For years I sat on one Pago Pago Harbor development planning committee or commission or another, reviewing and refining one federally funded master plan after another on how to maximize the benefits of Tutuila’s sole world-famous geographic feature, Pago Pago Bay. Grand plans. Some of them might still be found in back files at the Department of Commerce (once the Development Planning Office).

None of those plans envisioned anything like this.

As the former American Samoa Historic Preservation Officer my first reaction was that this huge industrial facility will abut the U.S. Naval Station Tutuila Historic District — the Museum and the malae and its preserved structures — cut it off from the bay, the reason for its existence. It would have a definite negative impact upon historic properties.

But be sensible. Why would that carry any weight with a foreign multi-national corporation?

But what about the territory’s dream of another industry? Tourism? The tour ships and the harbor as a visitor destination? Just planning office dreams, window dressing for federal grants?

But doesn’t it seem obvious to everybody else that the reason StarKist wants the monster there at the main dock is because they have no intention of canning the frozen fish across the bay, but just to hold it there to be transshipped to canneries elsewhere?
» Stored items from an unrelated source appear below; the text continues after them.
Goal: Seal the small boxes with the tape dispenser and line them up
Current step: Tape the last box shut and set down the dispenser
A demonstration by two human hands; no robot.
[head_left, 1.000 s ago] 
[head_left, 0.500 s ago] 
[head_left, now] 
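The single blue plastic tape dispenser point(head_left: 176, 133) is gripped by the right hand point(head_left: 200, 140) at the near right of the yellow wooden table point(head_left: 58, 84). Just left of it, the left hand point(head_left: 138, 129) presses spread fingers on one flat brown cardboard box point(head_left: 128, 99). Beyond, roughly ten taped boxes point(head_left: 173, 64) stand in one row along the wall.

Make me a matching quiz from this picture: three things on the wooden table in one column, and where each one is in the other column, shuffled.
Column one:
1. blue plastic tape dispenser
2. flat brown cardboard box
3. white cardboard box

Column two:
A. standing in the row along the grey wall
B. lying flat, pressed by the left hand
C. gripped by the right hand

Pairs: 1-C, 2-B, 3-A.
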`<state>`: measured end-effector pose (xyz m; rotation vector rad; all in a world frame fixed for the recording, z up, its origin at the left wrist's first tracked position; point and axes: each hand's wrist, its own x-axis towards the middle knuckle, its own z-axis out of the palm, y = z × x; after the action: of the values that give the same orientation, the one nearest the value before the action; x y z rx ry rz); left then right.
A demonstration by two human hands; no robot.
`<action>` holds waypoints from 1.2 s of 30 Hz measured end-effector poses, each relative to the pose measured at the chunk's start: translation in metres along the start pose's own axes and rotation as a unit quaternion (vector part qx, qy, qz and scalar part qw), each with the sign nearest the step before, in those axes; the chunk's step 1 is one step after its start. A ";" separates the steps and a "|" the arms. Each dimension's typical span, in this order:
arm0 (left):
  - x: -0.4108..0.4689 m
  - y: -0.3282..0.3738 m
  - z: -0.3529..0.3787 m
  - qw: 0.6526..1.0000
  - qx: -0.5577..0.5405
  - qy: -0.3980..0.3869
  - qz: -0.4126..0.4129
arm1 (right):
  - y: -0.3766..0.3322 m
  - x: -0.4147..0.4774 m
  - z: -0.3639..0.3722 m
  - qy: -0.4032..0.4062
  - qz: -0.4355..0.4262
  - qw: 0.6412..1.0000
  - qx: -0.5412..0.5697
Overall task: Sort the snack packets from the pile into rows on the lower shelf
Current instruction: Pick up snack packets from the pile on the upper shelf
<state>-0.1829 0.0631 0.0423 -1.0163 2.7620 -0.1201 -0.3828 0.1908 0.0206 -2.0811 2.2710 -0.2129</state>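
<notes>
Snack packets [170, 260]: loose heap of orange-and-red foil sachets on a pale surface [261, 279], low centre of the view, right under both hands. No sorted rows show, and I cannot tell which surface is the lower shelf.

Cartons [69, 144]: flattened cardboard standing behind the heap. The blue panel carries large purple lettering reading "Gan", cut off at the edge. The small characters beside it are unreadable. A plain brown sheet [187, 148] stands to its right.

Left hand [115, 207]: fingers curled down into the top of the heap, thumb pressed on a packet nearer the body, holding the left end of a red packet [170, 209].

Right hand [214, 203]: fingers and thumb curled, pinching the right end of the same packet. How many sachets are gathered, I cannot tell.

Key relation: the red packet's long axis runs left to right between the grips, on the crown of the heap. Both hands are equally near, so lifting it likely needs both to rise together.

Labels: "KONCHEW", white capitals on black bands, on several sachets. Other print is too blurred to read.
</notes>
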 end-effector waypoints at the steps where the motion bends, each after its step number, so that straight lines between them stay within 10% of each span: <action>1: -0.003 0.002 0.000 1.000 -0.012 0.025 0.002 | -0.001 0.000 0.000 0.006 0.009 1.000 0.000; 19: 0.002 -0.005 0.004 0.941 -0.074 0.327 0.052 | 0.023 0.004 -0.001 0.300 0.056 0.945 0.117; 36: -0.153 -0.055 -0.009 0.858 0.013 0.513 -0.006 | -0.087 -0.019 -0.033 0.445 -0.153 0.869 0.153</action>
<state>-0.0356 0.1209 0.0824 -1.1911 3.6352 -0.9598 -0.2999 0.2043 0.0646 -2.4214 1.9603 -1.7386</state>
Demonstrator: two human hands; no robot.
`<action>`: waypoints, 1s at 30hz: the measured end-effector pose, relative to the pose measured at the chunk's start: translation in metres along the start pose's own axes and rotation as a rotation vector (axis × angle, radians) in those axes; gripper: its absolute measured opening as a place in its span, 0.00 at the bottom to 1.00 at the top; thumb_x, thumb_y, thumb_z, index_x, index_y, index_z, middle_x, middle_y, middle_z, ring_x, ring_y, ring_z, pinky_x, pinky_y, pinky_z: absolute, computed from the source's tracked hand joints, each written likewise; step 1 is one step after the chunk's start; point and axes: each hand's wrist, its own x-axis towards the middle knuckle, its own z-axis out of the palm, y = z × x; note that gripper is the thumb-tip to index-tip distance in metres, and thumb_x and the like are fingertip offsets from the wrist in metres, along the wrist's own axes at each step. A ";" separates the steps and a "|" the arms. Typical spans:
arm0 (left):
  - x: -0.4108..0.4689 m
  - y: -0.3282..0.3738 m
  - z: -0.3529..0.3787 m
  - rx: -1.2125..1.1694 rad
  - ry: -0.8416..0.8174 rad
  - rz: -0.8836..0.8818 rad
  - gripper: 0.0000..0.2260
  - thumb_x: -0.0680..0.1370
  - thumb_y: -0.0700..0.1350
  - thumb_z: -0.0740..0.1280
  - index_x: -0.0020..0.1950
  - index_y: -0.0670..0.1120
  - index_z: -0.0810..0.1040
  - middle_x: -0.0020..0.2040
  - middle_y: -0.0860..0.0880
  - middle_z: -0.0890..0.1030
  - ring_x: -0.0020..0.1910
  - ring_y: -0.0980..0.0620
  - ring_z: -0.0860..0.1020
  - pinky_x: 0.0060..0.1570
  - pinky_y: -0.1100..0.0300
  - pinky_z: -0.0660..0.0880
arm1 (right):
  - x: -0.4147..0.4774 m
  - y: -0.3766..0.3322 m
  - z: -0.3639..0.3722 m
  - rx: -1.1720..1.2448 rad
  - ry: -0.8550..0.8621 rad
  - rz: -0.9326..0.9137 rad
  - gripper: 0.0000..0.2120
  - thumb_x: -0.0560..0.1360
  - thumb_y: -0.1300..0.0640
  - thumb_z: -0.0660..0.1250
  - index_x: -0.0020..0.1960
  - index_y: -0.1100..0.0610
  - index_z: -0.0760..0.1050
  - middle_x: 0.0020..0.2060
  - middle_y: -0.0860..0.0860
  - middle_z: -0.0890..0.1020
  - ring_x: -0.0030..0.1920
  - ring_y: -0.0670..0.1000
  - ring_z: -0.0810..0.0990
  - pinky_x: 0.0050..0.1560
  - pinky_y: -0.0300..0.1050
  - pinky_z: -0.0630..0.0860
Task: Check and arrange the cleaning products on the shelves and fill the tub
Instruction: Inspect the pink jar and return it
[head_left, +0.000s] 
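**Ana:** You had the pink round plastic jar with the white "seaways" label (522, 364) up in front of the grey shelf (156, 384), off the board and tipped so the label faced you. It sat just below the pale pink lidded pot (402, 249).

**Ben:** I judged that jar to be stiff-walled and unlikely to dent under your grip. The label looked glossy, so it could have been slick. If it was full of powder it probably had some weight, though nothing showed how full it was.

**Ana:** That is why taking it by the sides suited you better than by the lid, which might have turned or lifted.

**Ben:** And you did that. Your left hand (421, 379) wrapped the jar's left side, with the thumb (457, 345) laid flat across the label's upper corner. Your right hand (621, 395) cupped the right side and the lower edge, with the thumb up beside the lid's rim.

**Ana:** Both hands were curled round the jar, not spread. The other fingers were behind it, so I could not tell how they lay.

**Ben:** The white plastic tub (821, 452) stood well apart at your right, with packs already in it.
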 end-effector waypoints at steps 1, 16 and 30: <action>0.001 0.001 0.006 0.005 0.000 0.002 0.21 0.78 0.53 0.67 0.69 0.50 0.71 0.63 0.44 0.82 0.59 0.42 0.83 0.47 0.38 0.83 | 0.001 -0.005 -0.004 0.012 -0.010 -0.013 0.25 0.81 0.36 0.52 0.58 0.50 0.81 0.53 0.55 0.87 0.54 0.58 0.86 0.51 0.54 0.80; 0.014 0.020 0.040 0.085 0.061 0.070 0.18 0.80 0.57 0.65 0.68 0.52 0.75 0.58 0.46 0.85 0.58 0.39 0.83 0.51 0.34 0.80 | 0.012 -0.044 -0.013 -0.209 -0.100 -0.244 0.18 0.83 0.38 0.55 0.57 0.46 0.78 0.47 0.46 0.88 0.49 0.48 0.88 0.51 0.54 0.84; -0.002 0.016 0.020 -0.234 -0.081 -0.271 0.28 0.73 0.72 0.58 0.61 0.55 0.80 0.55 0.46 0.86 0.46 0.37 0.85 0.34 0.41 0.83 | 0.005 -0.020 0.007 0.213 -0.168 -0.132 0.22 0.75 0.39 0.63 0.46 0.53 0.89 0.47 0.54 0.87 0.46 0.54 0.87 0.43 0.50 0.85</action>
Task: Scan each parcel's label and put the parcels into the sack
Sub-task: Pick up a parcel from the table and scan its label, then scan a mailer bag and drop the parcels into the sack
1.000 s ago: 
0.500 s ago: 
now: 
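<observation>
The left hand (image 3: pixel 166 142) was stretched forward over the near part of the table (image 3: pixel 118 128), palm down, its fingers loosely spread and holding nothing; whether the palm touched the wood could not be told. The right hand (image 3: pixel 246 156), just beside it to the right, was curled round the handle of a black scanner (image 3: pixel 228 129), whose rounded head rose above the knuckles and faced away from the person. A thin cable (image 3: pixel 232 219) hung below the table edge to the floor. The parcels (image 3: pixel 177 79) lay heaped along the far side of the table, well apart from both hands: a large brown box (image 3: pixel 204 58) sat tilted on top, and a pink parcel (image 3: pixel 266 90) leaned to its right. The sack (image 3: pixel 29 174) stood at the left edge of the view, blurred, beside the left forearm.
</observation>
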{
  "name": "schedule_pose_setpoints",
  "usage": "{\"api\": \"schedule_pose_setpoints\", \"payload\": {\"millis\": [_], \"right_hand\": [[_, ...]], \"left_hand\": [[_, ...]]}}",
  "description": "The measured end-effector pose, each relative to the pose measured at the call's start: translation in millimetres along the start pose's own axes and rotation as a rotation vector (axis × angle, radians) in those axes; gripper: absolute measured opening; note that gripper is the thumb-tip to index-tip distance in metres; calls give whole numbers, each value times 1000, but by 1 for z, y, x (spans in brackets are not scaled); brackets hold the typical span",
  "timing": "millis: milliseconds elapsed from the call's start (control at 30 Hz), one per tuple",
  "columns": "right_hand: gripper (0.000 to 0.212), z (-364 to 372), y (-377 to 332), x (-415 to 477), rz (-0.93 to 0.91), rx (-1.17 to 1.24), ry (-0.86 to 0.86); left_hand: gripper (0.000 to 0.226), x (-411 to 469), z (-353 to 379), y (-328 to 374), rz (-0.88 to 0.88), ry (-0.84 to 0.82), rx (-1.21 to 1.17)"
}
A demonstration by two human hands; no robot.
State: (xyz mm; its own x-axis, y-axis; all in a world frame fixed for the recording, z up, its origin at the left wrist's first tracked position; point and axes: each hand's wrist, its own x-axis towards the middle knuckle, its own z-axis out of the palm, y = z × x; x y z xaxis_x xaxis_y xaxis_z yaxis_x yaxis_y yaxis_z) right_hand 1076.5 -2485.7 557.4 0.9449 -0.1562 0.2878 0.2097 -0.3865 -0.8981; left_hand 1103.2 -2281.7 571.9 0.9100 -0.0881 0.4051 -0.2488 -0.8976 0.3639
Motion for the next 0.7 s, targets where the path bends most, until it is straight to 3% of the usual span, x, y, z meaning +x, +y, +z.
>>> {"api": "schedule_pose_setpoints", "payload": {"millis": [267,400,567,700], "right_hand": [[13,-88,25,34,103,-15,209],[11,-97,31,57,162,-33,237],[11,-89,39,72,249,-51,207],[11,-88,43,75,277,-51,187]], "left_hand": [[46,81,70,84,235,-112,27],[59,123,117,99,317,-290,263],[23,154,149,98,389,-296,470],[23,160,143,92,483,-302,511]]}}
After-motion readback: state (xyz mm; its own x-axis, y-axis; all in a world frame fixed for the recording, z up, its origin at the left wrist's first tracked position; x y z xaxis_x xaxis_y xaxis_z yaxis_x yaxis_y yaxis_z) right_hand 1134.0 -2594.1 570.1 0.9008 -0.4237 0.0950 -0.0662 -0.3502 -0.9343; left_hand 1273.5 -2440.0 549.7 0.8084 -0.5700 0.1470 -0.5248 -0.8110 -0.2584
On and off big ships that need the main dock.

Here on the mainland the real news of this election year is how people seem to be waking up to the fact that the political power of Wall Street, big banks, and giant corporations has made a joke of citizen-based democracy. It would seem that in American Samoa as well “progress” means doing whatever a multi-national conglomerate deems most immediately profitable for itself.